TASK DIRECTIONS: Render every line of the data exactly as written, and leave out the pictures.

DATA PROVIDED:
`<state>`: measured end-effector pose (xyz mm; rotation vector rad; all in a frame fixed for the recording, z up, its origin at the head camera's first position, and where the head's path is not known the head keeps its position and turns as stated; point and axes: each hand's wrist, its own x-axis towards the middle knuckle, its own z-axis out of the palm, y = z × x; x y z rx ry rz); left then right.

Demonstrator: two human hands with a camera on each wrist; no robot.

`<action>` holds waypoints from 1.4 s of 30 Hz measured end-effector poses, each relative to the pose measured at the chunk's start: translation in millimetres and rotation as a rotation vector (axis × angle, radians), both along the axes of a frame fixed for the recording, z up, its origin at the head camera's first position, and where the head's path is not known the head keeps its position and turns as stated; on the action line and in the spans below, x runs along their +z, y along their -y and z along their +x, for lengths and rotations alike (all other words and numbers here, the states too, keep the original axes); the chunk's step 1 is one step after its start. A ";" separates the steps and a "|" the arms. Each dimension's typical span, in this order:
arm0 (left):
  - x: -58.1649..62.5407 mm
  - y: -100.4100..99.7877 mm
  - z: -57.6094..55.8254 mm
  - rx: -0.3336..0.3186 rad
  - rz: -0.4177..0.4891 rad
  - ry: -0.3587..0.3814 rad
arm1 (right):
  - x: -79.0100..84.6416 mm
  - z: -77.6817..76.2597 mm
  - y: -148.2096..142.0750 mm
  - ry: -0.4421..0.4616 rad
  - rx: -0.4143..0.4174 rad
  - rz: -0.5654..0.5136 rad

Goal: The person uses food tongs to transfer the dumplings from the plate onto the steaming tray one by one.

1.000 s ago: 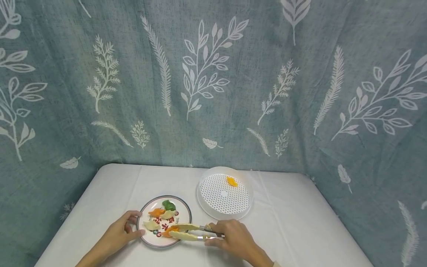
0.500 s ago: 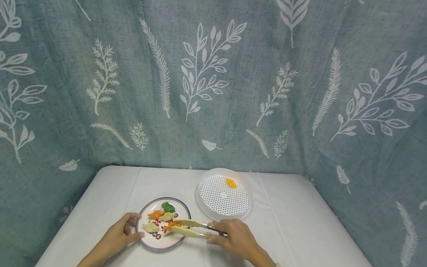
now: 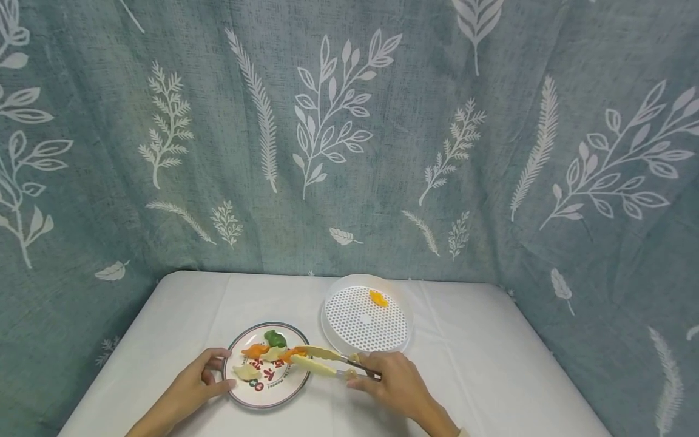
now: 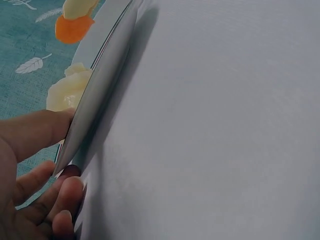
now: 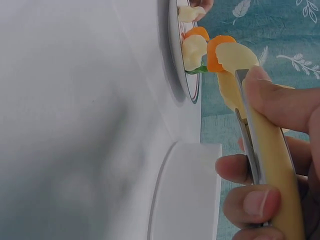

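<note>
The tongs (image 3: 327,359) are gripped by the right hand (image 3: 395,383), its fingers curled round the handles and its thumb pressed along one of them; the back of this hand is cut off by the frame in the right wrist view. Between the tips, an orange dumpling (image 5: 214,54) is held, partly covered by the tips and, it seems, raised above the plate (image 3: 278,397) (its contact with the neighbouring pieces is hard to judge from the head view). The plate's left rim is pinched by the left hand (image 3: 201,379), thumb above and fingertips partly hidden beneath. On the plate, a green dumpling (image 3: 275,338) is set toward the far rim, with a second orange piece (image 3: 254,351) and a cream piece (image 3: 271,355) before it; another cream piece (image 3: 247,371) is placed near the left rim. Nearer the worktop's far edge, a yellow piece (image 3: 378,298) is contained in a perforated tray (image 3: 363,328).
</note>
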<state>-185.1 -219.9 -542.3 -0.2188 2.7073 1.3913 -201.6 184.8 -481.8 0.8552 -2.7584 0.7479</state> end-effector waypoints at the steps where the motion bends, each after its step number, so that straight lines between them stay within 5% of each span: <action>1: 0.3 0.1 -0.1 -0.001 0.002 0.001 | 0.7 -0.4 -0.3 0.000 -0.004 0.001; 42: 2.0 -5.1 -1.3 -0.017 0.005 0.020 | 11.7 -17.6 -48.6 -0.047 -0.226 -0.045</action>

WRITTEN RESPONSE:
`<state>`: measured end-effector pose (xyz mm; rotation vector rad; all in a frame fixed for the recording, z up, its origin at the head camera's first position, and where the head's path is not known the head keeps its position and turns as stated; point and axes: each hand's wrist, its own x-axis towards the middle knuckle, its own z-axis out of the palm, y = z × x; x y z rx ry rz); left then right.

Demonstrator: two human hands with a camera on each wrist; no robot.

`<action>` holds waypoints from 1.4 s of 30 Hz measured end-effector poses, each relative to the pose measured at the chunk's start: translation in millimetres and rotation as a rotation vector (axis × angle, radians), both along the axes of a frame fixed for the recording, z up, its origin at the head camera's first position, and where the head's path is not known the head keeps its position and turns as stated; on the action line and in the spans below, x runs along their +z, y along their -y and z along their +x, for lengths and rotations alike (all other words and numbers here, the states too, keep the original axes); the chunk's step 1 is one step after its start. A ";" separates the steps and a "|" the arms. Each dimension's typical span, in this order:
arm0 (left):
  - x: -58.1649..62.5407 mm
  - y: -100.4100..99.7877 mm
  - z: -57.6094..55.8254 mm
  - rx: -0.3336..0.3186 rad
  - rz: -0.4177..0.4891 rad
  - ry: -0.3587..0.3814 rad
arm1 (right):
  - x: -79.0100..84.6416 mm
  - z: -77.6817..76.2597 mm
  - y: -148.2096..142.0750 mm
  - ry: -0.4421..0.4616 rad
  - rx: -0.4143..0.4174 rad
  - rz: -0.5654..0.5136 rad

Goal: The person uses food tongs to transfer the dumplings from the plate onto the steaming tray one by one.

1.000 s ago: 
0.500 s ago: 
now: 
now: 
now: 

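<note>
The tongs (image 3: 327,359) are gripped by the right hand (image 3: 395,383), its fingers curled round the handles and its thumb pressed along one of them; the back of this hand is cut off by the frame in the right wrist view. Between the tips, an orange dumpling (image 5: 214,54) is held, partly covered by the tips and, it seems, raised above the plate (image 3: 278,397) (its contact with the neighbouring pieces is hard to judge from the head view). The plate's left rim is pinched by the left hand (image 3: 201,379), thumb above and fingertips partly hidden beneath. On the plate, a green dumpling (image 3: 275,338) is set toward the far rim, with a second orange piece (image 3: 254,351) and a cream piece (image 3: 271,355) before it; another cream piece (image 3: 247,371) is placed near the left rim. Nearer the worktop's far edge, a yellow piece (image 3: 378,298) is contained in a perforated tray (image 3: 363,328).
</note>
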<state>-185.1 -219.9 -542.3 -0.2188 2.7073 1.3913 -201.6 184.8 -481.8 0.8552 -2.7584 0.7479</state> end-effector waypoints at the steps where the motion bends, each after its step number, so that straight lines between them stay within 5% of each span: <action>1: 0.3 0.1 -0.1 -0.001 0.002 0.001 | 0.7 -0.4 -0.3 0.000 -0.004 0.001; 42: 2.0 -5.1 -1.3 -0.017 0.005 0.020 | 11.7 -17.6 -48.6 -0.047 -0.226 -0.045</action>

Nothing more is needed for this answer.